What is being asked. Transcribe the listing word for word. Begin at its first line and end with the line containing "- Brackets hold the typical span".

====

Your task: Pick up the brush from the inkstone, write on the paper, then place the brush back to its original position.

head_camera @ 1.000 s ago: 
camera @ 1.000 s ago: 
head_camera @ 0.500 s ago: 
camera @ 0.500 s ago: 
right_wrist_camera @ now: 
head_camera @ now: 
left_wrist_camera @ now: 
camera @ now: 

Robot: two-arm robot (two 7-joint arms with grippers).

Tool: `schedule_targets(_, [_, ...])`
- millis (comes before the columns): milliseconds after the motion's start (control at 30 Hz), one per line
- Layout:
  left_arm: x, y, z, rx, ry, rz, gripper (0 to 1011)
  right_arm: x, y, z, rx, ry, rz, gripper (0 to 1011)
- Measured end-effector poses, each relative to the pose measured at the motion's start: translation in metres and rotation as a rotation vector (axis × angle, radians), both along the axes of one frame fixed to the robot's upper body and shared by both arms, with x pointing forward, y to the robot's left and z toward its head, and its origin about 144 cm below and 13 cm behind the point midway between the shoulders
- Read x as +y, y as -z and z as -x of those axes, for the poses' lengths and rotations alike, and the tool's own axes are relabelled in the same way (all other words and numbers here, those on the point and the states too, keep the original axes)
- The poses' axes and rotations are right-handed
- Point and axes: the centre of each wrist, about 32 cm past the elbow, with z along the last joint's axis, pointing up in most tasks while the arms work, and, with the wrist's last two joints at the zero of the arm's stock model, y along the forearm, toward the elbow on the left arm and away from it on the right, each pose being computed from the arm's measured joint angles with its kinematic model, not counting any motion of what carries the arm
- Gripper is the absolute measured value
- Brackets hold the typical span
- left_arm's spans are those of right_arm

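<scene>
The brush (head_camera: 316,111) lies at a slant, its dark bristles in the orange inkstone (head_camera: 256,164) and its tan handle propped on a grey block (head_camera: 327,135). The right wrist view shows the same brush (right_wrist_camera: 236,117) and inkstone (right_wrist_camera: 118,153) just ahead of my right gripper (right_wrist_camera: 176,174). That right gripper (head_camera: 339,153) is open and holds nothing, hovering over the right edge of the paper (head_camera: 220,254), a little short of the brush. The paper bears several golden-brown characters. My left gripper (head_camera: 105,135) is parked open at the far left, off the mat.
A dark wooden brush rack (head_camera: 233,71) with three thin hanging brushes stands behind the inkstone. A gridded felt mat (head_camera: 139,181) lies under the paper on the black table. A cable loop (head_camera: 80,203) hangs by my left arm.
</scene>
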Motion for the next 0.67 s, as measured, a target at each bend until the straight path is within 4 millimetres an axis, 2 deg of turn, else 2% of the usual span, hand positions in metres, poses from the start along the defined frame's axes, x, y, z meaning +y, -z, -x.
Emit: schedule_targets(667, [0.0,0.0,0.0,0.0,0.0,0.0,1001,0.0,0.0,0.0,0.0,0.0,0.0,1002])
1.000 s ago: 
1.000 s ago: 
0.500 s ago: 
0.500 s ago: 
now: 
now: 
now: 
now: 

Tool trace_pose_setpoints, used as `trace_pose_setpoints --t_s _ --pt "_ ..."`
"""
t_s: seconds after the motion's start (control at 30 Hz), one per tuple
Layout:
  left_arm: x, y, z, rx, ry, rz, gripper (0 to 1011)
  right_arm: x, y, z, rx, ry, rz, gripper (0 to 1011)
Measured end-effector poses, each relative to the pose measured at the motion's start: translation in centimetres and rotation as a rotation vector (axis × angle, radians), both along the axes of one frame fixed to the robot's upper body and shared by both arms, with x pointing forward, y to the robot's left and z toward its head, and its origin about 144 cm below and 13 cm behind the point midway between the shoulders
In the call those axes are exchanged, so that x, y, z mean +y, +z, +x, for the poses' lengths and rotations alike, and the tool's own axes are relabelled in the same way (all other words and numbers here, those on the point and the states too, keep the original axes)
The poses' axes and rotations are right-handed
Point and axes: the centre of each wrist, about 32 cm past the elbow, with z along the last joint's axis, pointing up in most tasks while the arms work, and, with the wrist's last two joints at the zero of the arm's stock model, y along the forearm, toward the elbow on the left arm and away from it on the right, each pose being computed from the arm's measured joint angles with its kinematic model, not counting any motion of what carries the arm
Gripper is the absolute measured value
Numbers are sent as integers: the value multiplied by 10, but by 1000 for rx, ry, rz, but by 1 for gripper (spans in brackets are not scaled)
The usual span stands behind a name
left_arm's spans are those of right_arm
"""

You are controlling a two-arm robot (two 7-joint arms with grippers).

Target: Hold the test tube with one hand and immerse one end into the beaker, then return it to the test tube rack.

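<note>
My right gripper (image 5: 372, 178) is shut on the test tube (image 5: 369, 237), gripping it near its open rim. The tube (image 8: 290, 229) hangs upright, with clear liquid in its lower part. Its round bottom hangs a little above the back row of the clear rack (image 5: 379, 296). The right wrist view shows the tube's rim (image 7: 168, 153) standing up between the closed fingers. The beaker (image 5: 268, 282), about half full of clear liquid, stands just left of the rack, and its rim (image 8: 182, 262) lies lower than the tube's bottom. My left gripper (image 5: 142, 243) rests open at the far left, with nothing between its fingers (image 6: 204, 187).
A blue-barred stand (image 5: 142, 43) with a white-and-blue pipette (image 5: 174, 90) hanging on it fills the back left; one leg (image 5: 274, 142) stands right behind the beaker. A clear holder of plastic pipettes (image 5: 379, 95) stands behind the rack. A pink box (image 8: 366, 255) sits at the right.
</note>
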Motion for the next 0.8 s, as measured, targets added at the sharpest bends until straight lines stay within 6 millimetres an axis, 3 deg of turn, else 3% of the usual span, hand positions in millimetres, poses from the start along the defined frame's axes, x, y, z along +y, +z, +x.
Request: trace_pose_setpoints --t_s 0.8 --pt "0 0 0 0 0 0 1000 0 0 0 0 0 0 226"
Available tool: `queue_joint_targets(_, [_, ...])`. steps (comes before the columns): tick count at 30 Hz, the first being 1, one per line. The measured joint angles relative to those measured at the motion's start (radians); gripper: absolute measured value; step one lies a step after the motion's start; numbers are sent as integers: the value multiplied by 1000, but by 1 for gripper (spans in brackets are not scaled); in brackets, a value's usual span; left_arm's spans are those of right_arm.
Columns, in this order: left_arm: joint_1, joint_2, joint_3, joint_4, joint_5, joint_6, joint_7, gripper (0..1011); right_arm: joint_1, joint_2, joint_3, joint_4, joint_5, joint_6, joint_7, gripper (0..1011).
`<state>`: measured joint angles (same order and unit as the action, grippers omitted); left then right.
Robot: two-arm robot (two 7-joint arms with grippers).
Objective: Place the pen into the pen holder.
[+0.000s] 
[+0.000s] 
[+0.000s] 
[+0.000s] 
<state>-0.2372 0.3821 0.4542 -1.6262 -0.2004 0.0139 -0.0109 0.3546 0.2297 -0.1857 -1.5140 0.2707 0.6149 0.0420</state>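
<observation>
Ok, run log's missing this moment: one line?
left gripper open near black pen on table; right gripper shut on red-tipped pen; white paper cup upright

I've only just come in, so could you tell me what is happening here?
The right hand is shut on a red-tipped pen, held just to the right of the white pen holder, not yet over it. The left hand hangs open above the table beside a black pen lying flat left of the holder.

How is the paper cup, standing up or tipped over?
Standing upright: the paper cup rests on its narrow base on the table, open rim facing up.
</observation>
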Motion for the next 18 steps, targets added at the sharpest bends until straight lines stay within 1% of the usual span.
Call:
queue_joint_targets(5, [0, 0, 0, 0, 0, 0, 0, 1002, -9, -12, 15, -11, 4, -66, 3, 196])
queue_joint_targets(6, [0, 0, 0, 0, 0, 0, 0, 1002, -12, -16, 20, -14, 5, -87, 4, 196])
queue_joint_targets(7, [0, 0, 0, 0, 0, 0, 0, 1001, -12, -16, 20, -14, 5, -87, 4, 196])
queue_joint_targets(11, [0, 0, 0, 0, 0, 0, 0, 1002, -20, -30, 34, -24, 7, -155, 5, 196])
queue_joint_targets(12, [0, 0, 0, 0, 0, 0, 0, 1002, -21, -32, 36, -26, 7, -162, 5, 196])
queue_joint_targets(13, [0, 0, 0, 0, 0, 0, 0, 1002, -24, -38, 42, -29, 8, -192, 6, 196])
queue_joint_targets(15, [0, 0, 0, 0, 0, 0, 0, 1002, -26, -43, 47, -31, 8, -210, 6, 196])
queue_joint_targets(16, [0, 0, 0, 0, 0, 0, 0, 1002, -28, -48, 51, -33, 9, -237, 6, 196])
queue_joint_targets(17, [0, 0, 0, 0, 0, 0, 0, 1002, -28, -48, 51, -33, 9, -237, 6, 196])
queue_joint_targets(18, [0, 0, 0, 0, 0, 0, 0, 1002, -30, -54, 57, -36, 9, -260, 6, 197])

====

Response.
Your task: Pick up the brush from the inkstone, write on the paper, then place the brush back to its original position.

head_camera @ 1.000 s ago: 
camera @ 1.000 s ago: 
head_camera @ 0.500 s ago: 
camera @ 0.500 s ago: 
right_wrist_camera @ now: 
head_camera @ now: 
left_wrist_camera @ now: 
camera @ now: 

Robot: two-arm robot (two 7-joint arms with grippers).

Tool: `schedule_targets(_, [_, ...])`
- millis (comes before the columns): milliseconds after the motion's start (control at 30 Hz), one per line
- Layout:
  left_arm: x, y, z, rx, ry, rz, gripper (0 to 1011)
  right_arm: x, y, z, rx, ry, rz, gripper (0 to 1011)
- Measured end-effector poses, each relative to the pose measured at the motion's start: translation in metres and rotation as a rotation vector (axis × angle, radians), both along the axes of one frame fixed to the robot's upper body and shared by both arms, with x pointing forward, y to the robot's left and z toward its head, and its origin about 144 cm below and 13 cm behind the point midway between the shoulders
- Read x as +y, y as -z and z as -x of those axes, for the poses' lengths and rotations alike, and the tool's own axes are relabelled in the same way (all other words and numbers here, those on the point and the states too, keep the original axes)
- The poses' axes and rotations are right-handed
- Point and axes: the centre of each wrist, about 32 cm past the elbow, with z along the last joint's axis, pointing up in most tasks while the arms work, and, with the wrist's last two joints at the zero of the arm's stock model, y along the forearm, toward the elbow on the left arm and away from it on the right, each pose being computed from the arm's measured joint angles with its kinematic model, not counting any motion of what carries the arm
- Gripper is the absolute measured value
- Brackets hold the typical span

This completes the output.